Work task »
Could you give the records below again exactly, without the pictures?

-- The input follows --

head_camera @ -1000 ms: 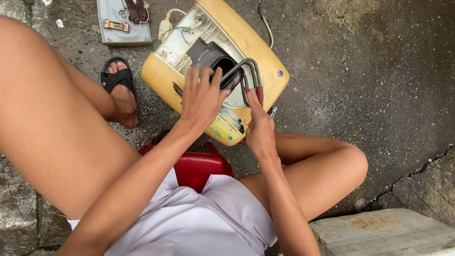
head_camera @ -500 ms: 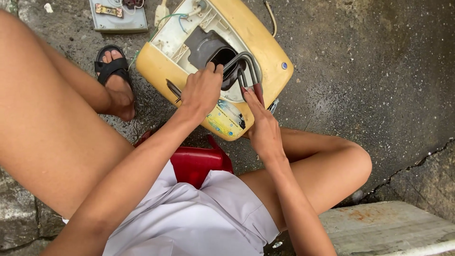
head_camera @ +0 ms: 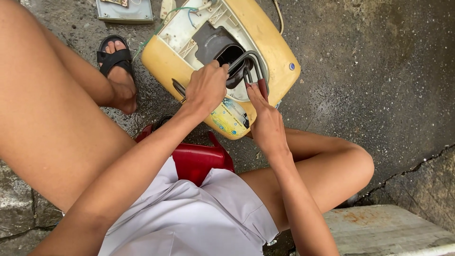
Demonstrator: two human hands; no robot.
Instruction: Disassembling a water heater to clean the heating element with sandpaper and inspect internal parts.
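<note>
The yellow appliance housing [head_camera: 279,57] lies open on the wet concrete ground [head_camera: 379,85], just ahead of both hands. Compared with the view 1 second back, it now sits higher and larger in the picture, and the sandalled foot [head_camera: 118,71] beyond the left hand has slid toward the top edge. That is mostly the head leaning in closer, not the housing being dragged. The hands hold almost the same places on it as before, so the work looks stalled on 1 stubborn part, not moving on.

The red plastic stool [head_camera: 199,161] shows below the wrists, between the knees, with the white shorts [head_camera: 189,218] nearer the camera. A grey tray of small parts [head_camera: 125,12], far beyond the left hand, has nearly left the frame.

The left hand [head_camera: 206,87] is curled into a closed fist over the near end of the bent grey metal tube [head_camera: 253,64], gripping it where it loops out of the dark opening [head_camera: 222,47]. The right hand [head_camera: 265,121] is only partly closed: its fingers lie long and straight, fingertips pressed against the tube's other leg and a small reddish piece beside it. Whether they actually pinch that piece I cannot tell. A green wire [head_camera: 177,14] trails beyond the left knuckles.
</note>
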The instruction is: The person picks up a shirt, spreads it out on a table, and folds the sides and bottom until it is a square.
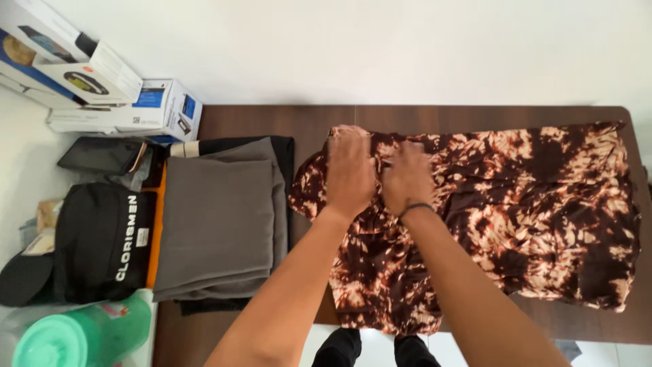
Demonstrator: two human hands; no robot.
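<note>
My left hand (350, 170) lies on the shirt (516, 204), knuckles up, fingers curled down into the cloth near its far left corner; it seems to pinch a fold there, though the fingertips are hidden under the hand. My right hand (407, 178) sits just beside it, touching it, fingers also bent into the fabric and bunching it; a dark band circles that wrist. Whether either hand has fully closed on the cloth I cannot tell.

The shirt, dark brown with pale tie-dye blotches, is spread over the table (272, 122), its near edge hanging a little over the table's front. Left of the shirt lies a stack of folded grey cloth (217, 217), touching it at one corner. Further left of the shirt are a black bag (102, 245), a green tub (81, 336) and white boxes (129, 102) against the wall.
</note>
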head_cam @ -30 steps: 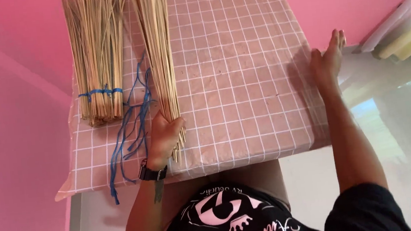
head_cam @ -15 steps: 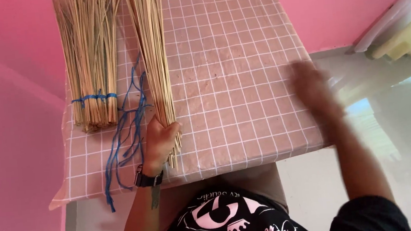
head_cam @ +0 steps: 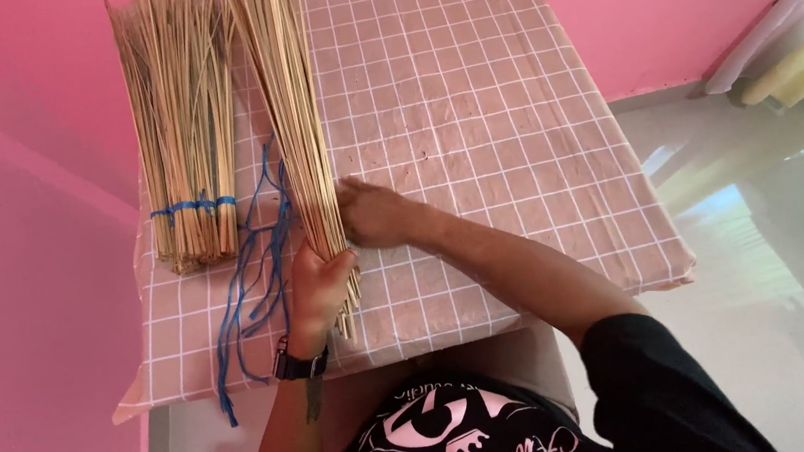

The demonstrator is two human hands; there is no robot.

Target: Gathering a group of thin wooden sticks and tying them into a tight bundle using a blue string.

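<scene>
A loose bundle of long pale sticks (head_cam: 291,109) lies lengthwise on the pink checked tablecloth (head_cam: 470,111). My left hand (head_cam: 317,285) grips that bundle near its lower end. My right hand (head_cam: 373,211) reaches across and touches the bundle's right side just above my left hand; whether it grips is unclear. To the left lies a second stick bundle (head_cam: 181,129), tied with a blue string band near its bottom. Several loose blue strings (head_cam: 247,270) trail between the two bundles and hang over the table's front edge.
Pink walls stand to the left and behind the table. To the right is a pale glossy floor (head_cam: 778,249) with cream boards (head_cam: 799,65) at the upper right corner.
My right hand has swung from the table's right edge across to the loose stick bundle. My left hand has kept its grip on the bundle.
</scene>
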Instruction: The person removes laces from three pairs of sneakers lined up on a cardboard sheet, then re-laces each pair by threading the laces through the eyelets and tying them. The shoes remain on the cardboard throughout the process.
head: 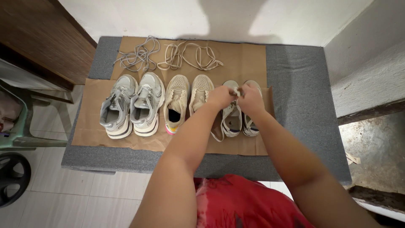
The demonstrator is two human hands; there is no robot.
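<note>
Three pairs of shoes stand in a row on brown cardboard [249,59]. Both hands are over the rightmost pair, small white sneakers [233,120]. My left hand [220,97] and my right hand [250,99] meet at the toe end of the left white sneaker, pinching a white lace [237,90] between them. A loose loop of that lace [218,134] hangs by the shoe's heel. The beige pair [179,103] stands just left of my left forearm.
A grey pair of sneakers [130,105] stands at the left. Loose grey laces [137,57] and beige laces [190,57] lie at the back of the cardboard. The cardboard covers a grey padded table [303,97] against a white wall. A green chair [17,126] stands left.
</note>
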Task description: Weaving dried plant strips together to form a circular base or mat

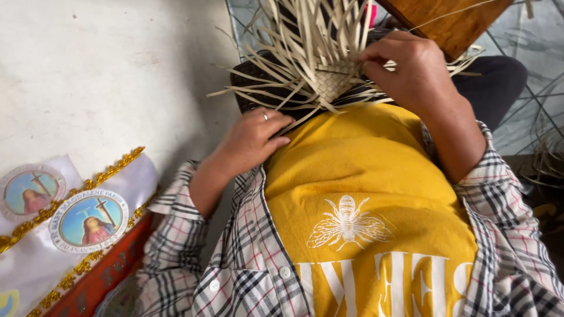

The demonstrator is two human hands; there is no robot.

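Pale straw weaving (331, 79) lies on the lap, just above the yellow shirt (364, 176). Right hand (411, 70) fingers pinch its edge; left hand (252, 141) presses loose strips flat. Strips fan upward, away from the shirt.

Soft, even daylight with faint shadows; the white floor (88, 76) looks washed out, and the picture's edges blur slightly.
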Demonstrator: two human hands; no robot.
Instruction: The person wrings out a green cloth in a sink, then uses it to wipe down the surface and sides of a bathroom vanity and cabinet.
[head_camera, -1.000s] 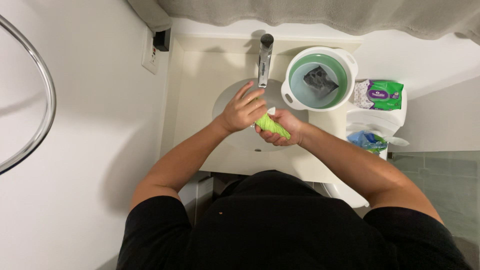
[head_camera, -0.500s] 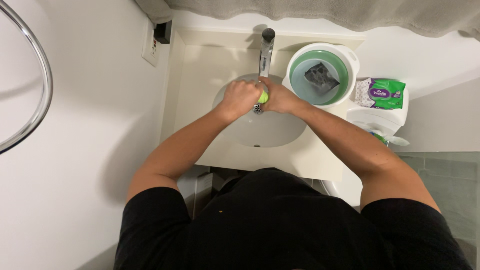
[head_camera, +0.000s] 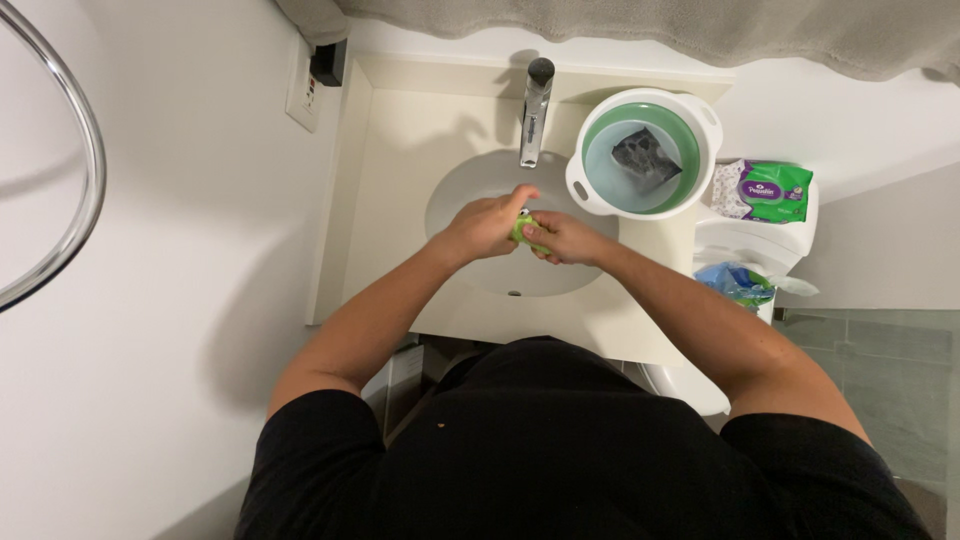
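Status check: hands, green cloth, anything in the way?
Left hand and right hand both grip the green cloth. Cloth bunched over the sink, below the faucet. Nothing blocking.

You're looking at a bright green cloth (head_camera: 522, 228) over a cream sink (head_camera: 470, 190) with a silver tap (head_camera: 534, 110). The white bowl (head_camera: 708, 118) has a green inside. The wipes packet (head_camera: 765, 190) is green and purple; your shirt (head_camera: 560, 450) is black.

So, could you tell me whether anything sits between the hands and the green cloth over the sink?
Nothing visible does: the left hand and right hand both grip the green cloth directly, bunched between them above the sink.
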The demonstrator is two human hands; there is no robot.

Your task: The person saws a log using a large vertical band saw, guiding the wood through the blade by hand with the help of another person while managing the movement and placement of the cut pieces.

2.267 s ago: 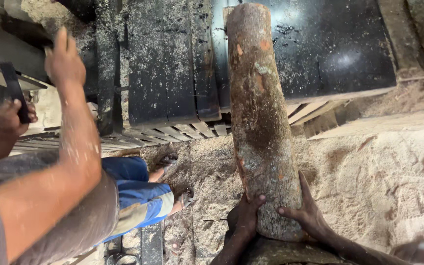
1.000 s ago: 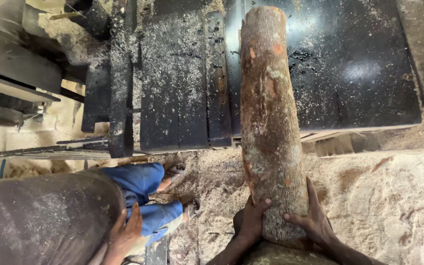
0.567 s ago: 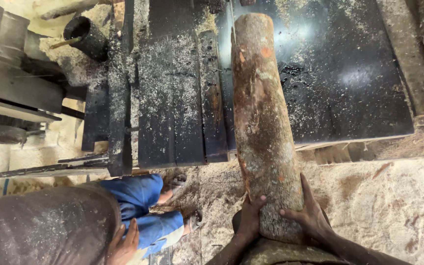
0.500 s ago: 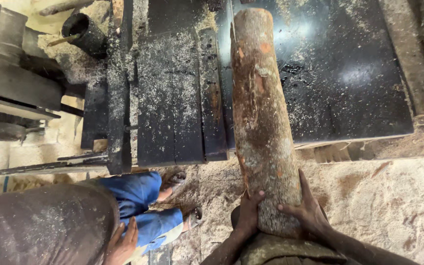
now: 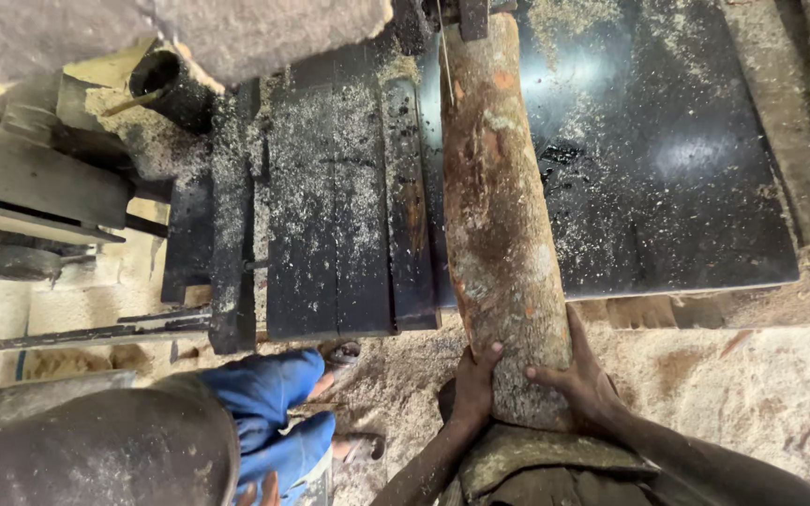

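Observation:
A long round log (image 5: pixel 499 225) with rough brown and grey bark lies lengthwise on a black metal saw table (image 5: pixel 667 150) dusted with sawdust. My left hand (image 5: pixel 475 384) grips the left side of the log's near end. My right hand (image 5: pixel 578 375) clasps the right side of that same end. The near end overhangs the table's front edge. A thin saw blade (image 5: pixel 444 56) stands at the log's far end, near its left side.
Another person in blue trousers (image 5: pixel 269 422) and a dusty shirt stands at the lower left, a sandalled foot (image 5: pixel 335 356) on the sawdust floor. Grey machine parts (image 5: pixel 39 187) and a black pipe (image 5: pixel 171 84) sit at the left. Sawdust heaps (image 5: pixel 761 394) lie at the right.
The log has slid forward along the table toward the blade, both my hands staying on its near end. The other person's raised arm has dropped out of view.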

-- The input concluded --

Response to this task »
head_camera @ -1000 ms: 
head_camera @ -500 ms: 
head_camera @ +0 ms: 
Demonstrator: two human hands; no robot.
Instruction: Disassembling a water heater to clean the heating element with sandpaper and inspect internal parts.
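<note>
The yellow appliance housing [head_camera: 279,57] lies open on the wet concrete ground [head_camera: 379,85], just ahead of both hands. Compared with the view 1 second back, it now sits higher and larger in the picture, and the sandalled foot [head_camera: 118,71] beyond the left hand has slid toward the top edge. That is mostly the head leaning in closer, not the housing being dragged. The hands hold almost the same places on it as before, so the work looks stalled on 1 stubborn part, not moving on.

The red plastic stool [head_camera: 199,161] shows below the wrists, between the knees, with the white shorts [head_camera: 189,218] nearer the camera. A grey tray of small parts [head_camera: 125,12], far beyond the left hand, has nearly left the frame.

The left hand [head_camera: 206,87] is curled into a closed fist over the near end of the bent grey metal tube [head_camera: 253,64], gripping it where it loops out of the dark opening [head_camera: 222,47]. The right hand [head_camera: 265,121] is only partly closed: its fingers lie long and straight, fingertips pressed against the tube's other leg and a small reddish piece beside it. Whether they actually pinch that piece I cannot tell. A green wire [head_camera: 177,14] trails beyond the left knuckles.
</note>
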The instruction is: The person picks up a shirt, spreads it out on a table, and folds the sides and bottom until it is a square.
Demonstrator: two human hands; no robot.
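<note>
My left hand (350, 170) lies on the shirt (516, 204), knuckles up, fingers curled down into the cloth near its far left corner; it seems to pinch a fold there, though the fingertips are hidden under the hand. My right hand (407, 178) sits just beside it, touching it, fingers also bent into the fabric and bunching it; a dark band circles that wrist. Whether either hand has fully closed on the cloth I cannot tell.

The shirt, dark brown with pale tie-dye blotches, is spread over the table (272, 122), its near edge hanging a little over the table's front. Left of the shirt lies a stack of folded grey cloth (217, 217), touching it at one corner. Further left of the shirt are a black bag (102, 245), a green tub (81, 336) and white boxes (129, 102) against the wall.
</note>
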head_cam @ -30 steps: 
head_cam @ -15 steps: 
head_cam @ +0 steps: 

The demonstrator is two human hands; there is no robot.

Target: Gathering a group of thin wooden sticks and tying them into a tight bundle using a blue string.

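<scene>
A loose bundle of long pale sticks (head_cam: 291,109) lies lengthwise on the pink checked tablecloth (head_cam: 470,111). My left hand (head_cam: 317,285) grips that bundle near its lower end. My right hand (head_cam: 373,211) reaches across and touches the bundle's right side just above my left hand; whether it grips is unclear. To the left lies a second stick bundle (head_cam: 181,129), tied with a blue string band near its bottom. Several loose blue strings (head_cam: 247,270) trail between the two bundles and hang over the table's front edge.
Pink walls stand to the left and behind the table. To the right is a pale glossy floor (head_cam: 778,249) with cream boards (head_cam: 799,65) at the upper right corner.
My right hand has swung from the table's right edge across to the loose stick bundle. My left hand has kept its grip on the bundle.
</scene>
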Instruction: The person removes laces from three pairs of sneakers lined up on a cardboard sheet, then re-laces each pair by threading the laces through the eyelets and tying them. The shoes remain on the cardboard throughout the process.
head: 
The demonstrator is two human hands; there is no robot.
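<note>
Three pairs of shoes stand in a row on brown cardboard [249,59]. Both hands are over the rightmost pair, small white sneakers [233,120]. My left hand [220,97] and my right hand [250,99] meet at the toe end of the left white sneaker, pinching a white lace [237,90] between them. A loose loop of that lace [218,134] hangs by the shoe's heel. The beige pair [179,103] stands just left of my left forearm.
A grey pair of sneakers [130,105] stands at the left. Loose grey laces [137,57] and beige laces [190,57] lie at the back of the cardboard. The cardboard covers a grey padded table [303,97] against a white wall. A green chair [17,126] stands left.
</note>
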Task description: Weaving dried plant strips together to form a circular base or mat


The demonstrator is two human hands; there is no robot.

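Pale straw weaving (331, 79) lies on the lap, just above the yellow shirt (364, 176). Right hand (411, 70) fingers pinch its edge; left hand (252, 141) presses loose strips flat. Strips fan upward, away from the shirt.

Soft, even daylight with faint shadows; the white floor (88, 76) looks washed out, and the picture's edges blur slightly.
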Demonstrator: two human hands; no robot.
Instruction: The person wrings out a green cloth in a sink, then uses it to wipe down the surface and sides of a bathroom vanity and cabinet.
[head_camera, -1.000s] 
[head_camera, -0.500s] 
[head_camera, +0.000s] 
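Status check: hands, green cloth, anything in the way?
Left hand and right hand both grip the green cloth. Cloth bunched over the sink, below the faucet. Nothing blocking.

You're looking at a bright green cloth (head_camera: 522, 228) over a cream sink (head_camera: 470, 190) with a silver tap (head_camera: 534, 110). The white bowl (head_camera: 708, 118) has a green inside. The wipes packet (head_camera: 765, 190) is green and purple; your shirt (head_camera: 560, 450) is black.

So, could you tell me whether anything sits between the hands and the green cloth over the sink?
Nothing visible does: the left hand and right hand both grip the green cloth directly, bunched between them above the sink.
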The demonstrator is two human hands; there is no robot.

Your task: The person saws a log using a large vertical band saw, guiding the wood through the blade by hand with the help of another person while managing the movement and placement of the cut pieces.

2.267 s ago: 
1.000 s ago: 
0.567 s ago: 
0.500 s ago: 
now: 

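Observation:
A long round log (image 5: pixel 499 225) with rough brown and grey bark lies lengthwise on a black metal saw table (image 5: pixel 667 150) dusted with sawdust. My left hand (image 5: pixel 475 384) grips the left side of the log's near end. My right hand (image 5: pixel 578 375) clasps the right side of that same end. The near end overhangs the table's front edge. A thin saw blade (image 5: pixel 444 56) stands at the log's far end, near its left side.
Another person in blue trousers (image 5: pixel 269 422) and a dusty shirt stands at the lower left, a sandalled foot (image 5: pixel 335 356) on the sawdust floor. Grey machine parts (image 5: pixel 39 187) and a black pipe (image 5: pixel 171 84) sit at the left. Sawdust heaps (image 5: pixel 761 394) lie at the right.
The log has slid forward along the table toward the blade, both my hands staying on its near end. The other person's raised arm has dropped out of view.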

The exercise is done.